“唯一的证据都在这里了,就是再有什么,这些年也早就把黑洗成了白,裴氏现在走在一条明亮的康庄大道上。”杜颂有恃无恐。
静默半阵,丁疆启问:“什么计划能保证万无一失?”
“给对方送一份大礼。”杜颂挑眉,江雁声这时候推门而入,杜颂正想继续说,却被江雁声打断:
“阿颂。”
江雁声跟丁疆启说:“丁sir,再联系吧。”
丁疆启知道他们肯定还有自己的顾虑,他没继续追问,离开时他还是看着江雁声:“我信任你们,但我不会步前辈后尘。”
“丁sir放心,我们对他们的恨,不比你少。”
等丁疆启离开,杜颂捡起桌上的酒精灯扔进铁桶里,轰地一声,火光窜起,烟雾弥漫室内。
他将笔记本扔进铁桶,短短瞬间就被吞噬殆尽。
杜颂拍拍手:“好了,再没人知道了。”
“刚才为什么不让我跟丁疆启说?只要丁疆启配合我们将裴其华送过去,这件事就结束了。”
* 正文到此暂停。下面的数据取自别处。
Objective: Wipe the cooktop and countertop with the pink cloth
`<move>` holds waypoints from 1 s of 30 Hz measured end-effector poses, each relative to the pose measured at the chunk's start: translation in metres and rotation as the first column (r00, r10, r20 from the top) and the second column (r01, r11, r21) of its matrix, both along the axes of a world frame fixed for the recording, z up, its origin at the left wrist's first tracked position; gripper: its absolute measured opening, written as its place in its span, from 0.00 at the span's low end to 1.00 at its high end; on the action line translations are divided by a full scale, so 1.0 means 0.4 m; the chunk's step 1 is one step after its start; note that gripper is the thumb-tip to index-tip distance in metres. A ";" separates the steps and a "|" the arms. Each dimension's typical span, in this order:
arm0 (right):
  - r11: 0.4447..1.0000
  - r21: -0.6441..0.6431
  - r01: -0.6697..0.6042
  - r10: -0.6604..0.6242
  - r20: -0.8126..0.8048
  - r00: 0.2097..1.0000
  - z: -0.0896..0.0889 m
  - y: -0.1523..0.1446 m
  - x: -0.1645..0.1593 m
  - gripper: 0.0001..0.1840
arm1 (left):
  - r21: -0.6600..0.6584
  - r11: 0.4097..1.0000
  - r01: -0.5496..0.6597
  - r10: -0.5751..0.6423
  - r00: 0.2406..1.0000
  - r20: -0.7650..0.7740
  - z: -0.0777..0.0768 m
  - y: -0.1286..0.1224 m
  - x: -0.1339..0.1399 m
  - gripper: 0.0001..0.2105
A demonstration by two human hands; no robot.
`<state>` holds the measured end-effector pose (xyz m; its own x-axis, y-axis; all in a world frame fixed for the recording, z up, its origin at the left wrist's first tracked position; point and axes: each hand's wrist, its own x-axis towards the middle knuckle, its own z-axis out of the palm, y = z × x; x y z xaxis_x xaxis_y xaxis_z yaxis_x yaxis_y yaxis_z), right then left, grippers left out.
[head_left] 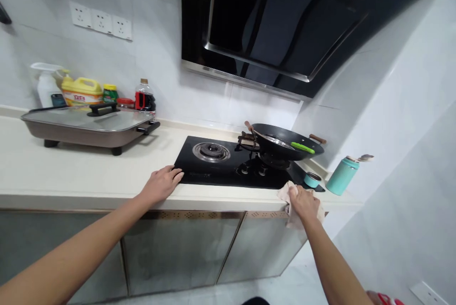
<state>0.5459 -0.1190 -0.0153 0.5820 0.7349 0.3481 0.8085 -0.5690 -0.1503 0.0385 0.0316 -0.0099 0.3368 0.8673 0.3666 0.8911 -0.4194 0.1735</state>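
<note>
My right hand (305, 201) presses a pale cloth (294, 218) against the counter's front edge, its fingers closed over it; part of the cloth hangs down past the edge. My left hand (163, 184) lies on the counter with fingers stretched out, the tips touching the front left corner of the black gas stove (217, 175). On the stove's right burner sits a black wok (285, 150) with wooden handles. A bright green-handled utensil (302, 147) lies in the wok. Just beyond my right hand are a small turquoise cup (312, 180) and a turquoise flask (343, 176).
On the left of the counter (89, 172) stands an electric griddle (78, 136) under a glass lid. Behind it are a spray bottle (50, 89), a yellow jug (82, 91) and a dark sauce bottle (144, 96). A black range hood (285, 24) overhangs the stove.
</note>
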 end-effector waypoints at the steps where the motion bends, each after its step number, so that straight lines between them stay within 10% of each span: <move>1: 1.000 -0.012 0.003 -0.003 0.002 1.000 -0.002 -0.002 0.000 0.26 | 0.012 1.000 -0.007 0.007 1.000 0.008 0.000 -0.004 0.002 0.26; 10: 0.963 -0.020 -0.270 0.268 0.221 0.938 -0.021 0.030 -0.250 0.20 | 0.068 0.997 0.018 -0.018 1.000 0.010 -0.016 -0.019 0.009 0.22; 19: 0.704 0.036 -0.709 0.680 0.252 0.688 -0.038 0.093 -0.627 0.22 | 0.068 0.977 0.202 -0.201 0.979 -0.027 0.018 -0.057 -0.073 0.23; 25: 0.589 0.033 -0.808 0.783 0.226 0.580 -0.028 0.111 -0.776 0.37 | -0.011 0.996 -0.089 0.090 0.989 0.121 0.021 0.002 -0.288 0.28; 30: 0.462 0.015 -0.887 0.874 0.160 0.458 -0.004 0.130 -0.858 0.34 | 0.044 0.978 -0.205 0.195 0.967 0.163 0.014 0.013 -0.327 0.29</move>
<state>0.2026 -0.0668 -0.0170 -0.4062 0.7967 0.4476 0.8843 0.4662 -0.0274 -0.0925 0.0366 -0.0042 0.0928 0.8859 0.4544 0.9215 -0.2493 0.2978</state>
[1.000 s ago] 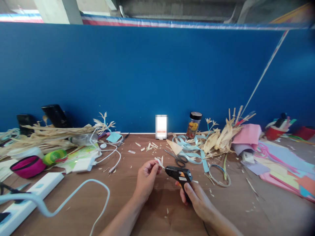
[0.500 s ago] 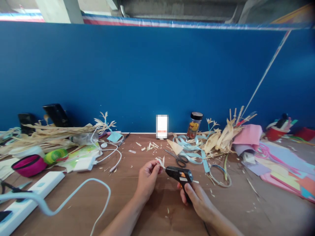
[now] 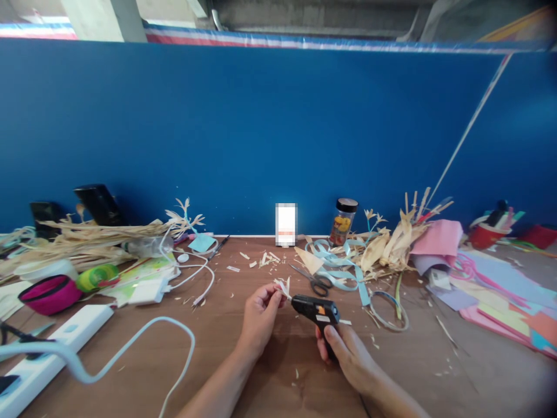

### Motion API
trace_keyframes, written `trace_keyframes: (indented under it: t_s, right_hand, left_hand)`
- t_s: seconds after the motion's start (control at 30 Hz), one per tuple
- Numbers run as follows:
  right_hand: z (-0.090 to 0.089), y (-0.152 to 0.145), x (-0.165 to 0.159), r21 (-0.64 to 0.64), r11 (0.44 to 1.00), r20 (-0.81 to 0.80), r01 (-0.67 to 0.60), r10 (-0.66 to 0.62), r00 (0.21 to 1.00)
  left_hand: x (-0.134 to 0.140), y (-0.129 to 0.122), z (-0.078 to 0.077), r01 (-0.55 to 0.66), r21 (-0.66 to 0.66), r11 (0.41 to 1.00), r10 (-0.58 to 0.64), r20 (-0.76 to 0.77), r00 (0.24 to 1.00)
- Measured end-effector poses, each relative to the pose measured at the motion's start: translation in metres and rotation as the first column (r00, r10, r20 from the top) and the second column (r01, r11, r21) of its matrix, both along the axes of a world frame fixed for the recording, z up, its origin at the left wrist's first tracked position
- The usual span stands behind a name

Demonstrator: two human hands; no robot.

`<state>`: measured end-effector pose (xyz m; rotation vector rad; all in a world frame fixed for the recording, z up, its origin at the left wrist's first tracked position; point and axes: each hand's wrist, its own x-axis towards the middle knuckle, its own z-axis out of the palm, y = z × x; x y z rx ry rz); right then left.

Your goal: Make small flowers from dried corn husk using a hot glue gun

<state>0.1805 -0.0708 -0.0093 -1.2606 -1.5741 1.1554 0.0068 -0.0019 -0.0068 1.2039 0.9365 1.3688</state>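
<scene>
The glue gun, gripped in the right hand over the desk, points very close to the pale strips pinched by the left hand, which could perhaps get burned if the tip is hot and slips, while scissors lie just beyond.

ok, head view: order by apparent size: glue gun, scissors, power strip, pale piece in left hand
1. Power strip, partly out of frame
2. Glue gun
3. Scissors
4. Pale piece in the left hand
</scene>
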Motion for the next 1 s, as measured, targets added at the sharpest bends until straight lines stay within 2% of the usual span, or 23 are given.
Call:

江雁声拍拍他的肩膀,借着铁桶里的火点燃香烟,“不着急。”
“迟则生变。”
而此刻杜颂才看到江雁声眼睑下方的青灰和眼底充斥的红血丝,他皱眉:“怎么回事?”
江雁声说:“裴其华病危,为预防意外,得再想想pnb。”
“病危是指?”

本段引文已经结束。